Imagem puramente ilustrativa. (FOTO/ Gettyimages).

Por Alexandre Lucas, Colunista

A camisa ainda tem cheiro de roupa que desconhece a primeira lavada. As suas linhas seguem embriagadas, cambaleando no caminho, suas casas têm distâncias descompassadas, uma aqui e outra com endereço incerto.  Os botões foram trocados à revelia dos escolhidos.

A costureira fez tudo descombinado. Podia ser só uma camisa e pronto, mas as costuras que nos vestem não são pontos finais. A gente não veste tudo, escolhemos a cor, o tamanho, o modelo, o tempo e o lugar de vestir. 

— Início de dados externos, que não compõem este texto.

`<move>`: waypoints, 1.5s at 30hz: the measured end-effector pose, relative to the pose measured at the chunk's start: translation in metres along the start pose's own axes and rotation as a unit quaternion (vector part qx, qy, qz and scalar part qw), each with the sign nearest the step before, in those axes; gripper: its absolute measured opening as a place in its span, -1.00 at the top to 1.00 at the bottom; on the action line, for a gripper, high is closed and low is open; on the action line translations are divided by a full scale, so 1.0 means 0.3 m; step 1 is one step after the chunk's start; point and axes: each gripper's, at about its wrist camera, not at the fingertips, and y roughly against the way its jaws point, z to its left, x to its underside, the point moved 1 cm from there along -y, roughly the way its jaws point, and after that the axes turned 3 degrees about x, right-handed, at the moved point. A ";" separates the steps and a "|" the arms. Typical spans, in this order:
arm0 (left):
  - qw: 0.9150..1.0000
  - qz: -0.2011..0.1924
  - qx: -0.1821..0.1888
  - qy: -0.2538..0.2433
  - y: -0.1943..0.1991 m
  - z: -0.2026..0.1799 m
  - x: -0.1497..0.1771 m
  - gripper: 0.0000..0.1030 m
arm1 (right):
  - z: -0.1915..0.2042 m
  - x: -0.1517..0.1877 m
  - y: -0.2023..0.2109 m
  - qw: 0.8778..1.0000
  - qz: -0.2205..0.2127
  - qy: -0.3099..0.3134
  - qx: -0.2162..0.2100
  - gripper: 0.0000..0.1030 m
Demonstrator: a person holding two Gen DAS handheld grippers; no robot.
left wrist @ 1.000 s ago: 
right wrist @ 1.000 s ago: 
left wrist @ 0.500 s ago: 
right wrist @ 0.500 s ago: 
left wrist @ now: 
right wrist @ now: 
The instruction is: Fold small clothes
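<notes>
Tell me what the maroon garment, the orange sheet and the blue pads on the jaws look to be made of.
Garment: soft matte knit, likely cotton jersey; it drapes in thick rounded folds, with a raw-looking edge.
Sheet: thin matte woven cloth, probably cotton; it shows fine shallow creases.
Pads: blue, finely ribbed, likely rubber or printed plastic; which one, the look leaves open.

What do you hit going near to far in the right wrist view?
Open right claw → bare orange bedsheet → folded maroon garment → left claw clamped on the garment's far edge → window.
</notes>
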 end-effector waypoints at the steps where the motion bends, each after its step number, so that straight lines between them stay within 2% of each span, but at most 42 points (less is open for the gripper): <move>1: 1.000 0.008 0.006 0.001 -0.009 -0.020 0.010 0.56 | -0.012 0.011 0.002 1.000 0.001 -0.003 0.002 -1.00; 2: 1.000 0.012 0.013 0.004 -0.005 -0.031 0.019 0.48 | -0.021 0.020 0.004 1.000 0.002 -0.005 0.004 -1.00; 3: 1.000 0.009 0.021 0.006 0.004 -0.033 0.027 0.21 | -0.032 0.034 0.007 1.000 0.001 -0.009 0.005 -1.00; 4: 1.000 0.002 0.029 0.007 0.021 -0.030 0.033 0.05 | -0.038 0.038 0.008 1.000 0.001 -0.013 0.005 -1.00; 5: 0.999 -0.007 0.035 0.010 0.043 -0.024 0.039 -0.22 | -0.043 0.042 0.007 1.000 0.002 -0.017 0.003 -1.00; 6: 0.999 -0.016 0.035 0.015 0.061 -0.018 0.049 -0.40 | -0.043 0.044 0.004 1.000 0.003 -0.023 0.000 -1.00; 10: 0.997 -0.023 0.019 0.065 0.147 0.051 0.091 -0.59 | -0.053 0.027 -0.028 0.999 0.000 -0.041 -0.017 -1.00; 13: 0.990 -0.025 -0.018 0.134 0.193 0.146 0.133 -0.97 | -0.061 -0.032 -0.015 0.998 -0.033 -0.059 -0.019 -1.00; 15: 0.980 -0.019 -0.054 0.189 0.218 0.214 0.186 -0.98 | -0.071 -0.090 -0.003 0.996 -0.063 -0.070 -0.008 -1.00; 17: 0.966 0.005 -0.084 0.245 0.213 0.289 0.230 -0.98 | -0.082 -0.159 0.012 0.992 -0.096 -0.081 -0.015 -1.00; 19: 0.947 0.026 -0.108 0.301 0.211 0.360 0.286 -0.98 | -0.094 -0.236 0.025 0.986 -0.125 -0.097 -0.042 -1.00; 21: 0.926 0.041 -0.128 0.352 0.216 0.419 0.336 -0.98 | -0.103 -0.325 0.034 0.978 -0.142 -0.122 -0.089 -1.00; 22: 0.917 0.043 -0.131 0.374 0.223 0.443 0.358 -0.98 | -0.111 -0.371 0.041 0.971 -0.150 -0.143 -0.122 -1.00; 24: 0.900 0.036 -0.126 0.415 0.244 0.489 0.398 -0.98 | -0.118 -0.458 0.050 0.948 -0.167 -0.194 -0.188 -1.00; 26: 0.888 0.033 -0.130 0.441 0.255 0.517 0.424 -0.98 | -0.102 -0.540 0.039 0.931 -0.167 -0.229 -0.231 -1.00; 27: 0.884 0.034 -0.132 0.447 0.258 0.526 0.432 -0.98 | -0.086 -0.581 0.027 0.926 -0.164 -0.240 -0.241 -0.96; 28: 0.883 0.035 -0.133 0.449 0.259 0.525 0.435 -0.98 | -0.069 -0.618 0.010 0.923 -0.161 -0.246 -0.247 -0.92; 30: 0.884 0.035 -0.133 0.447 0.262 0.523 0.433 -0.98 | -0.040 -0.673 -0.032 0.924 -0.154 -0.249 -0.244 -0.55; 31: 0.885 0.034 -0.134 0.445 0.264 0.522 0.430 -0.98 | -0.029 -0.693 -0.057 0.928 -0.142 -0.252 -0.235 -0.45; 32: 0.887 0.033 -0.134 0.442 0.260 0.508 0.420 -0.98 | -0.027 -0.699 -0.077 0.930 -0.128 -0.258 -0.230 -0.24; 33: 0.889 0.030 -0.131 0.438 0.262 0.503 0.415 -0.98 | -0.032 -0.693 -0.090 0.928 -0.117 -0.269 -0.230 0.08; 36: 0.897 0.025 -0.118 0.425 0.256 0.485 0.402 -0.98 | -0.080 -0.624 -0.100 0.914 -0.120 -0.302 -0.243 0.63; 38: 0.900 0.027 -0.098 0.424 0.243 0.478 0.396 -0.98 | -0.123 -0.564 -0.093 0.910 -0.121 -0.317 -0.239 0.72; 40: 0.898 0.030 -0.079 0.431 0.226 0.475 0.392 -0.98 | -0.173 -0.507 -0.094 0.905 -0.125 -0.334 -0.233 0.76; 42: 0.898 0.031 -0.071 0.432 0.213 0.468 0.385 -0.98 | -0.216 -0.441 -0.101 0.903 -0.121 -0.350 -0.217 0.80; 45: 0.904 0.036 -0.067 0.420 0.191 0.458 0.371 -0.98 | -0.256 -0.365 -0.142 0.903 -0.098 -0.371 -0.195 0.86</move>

As roupas são como versos, sempre diferentes, até podem ser parecidas e confundíveis. Tem roupas simples e aconchegantes, umas tão leves que nos fazem dançar, outras que se ajustam aos desejos e desenhos. Lógico, terão aquelas de função robotizada. No final e quase sempre escolhemos, o que não é uma regra, ainda existem os descosturados que se despregam da composição de vestir a barriga e o horizonte. 

A costureira e a camisa são partes da mesma costura. Foi preciso acreditar na costureira para perceber os seus caminhos tortos, as suas medidas assimétricas e os seus descombinados. As costureiras são desiguais, igualzinho aos amores.